### TASK REQUIREMENTS
Each line of the entries that mentions the string "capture" needs to be reported.

### DATASET
* * *

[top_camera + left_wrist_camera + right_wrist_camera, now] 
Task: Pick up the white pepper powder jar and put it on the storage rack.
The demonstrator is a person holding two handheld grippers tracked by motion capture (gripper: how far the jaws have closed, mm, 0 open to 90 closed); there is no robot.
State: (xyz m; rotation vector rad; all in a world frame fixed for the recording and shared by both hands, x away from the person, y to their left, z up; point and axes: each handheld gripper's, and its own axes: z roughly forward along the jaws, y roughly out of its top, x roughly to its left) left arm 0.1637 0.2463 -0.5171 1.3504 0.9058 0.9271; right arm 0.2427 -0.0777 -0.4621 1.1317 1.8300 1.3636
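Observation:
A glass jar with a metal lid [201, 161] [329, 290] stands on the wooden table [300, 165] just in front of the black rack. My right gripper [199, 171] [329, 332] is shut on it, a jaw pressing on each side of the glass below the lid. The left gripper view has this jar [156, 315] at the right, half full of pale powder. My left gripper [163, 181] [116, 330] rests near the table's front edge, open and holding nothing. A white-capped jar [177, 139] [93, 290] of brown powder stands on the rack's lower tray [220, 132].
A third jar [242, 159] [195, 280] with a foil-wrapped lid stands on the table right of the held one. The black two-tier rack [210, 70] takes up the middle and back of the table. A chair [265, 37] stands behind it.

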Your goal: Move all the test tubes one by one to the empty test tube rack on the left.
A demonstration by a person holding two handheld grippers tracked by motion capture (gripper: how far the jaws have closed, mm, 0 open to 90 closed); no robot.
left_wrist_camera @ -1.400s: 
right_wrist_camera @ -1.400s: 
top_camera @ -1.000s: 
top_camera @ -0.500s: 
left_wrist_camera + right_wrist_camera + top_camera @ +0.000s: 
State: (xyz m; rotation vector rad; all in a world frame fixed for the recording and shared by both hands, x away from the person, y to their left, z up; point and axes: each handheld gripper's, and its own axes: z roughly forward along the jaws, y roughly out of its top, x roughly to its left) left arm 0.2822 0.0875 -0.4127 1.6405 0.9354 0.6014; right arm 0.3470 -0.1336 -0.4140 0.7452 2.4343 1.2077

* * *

### SOLUTION TO THE EXERCISE
The demonstrator is a person holding two handheld grippers tracked by motion capture (gripper: how far the jaws have closed, mm, 0 open to 90 closed); there is no robot.
A demonstration by a person holding two handheld grippers tracked by motion capture (gripper: how far the jaws have closed, mm, 0 open to 90 closed); no robot.

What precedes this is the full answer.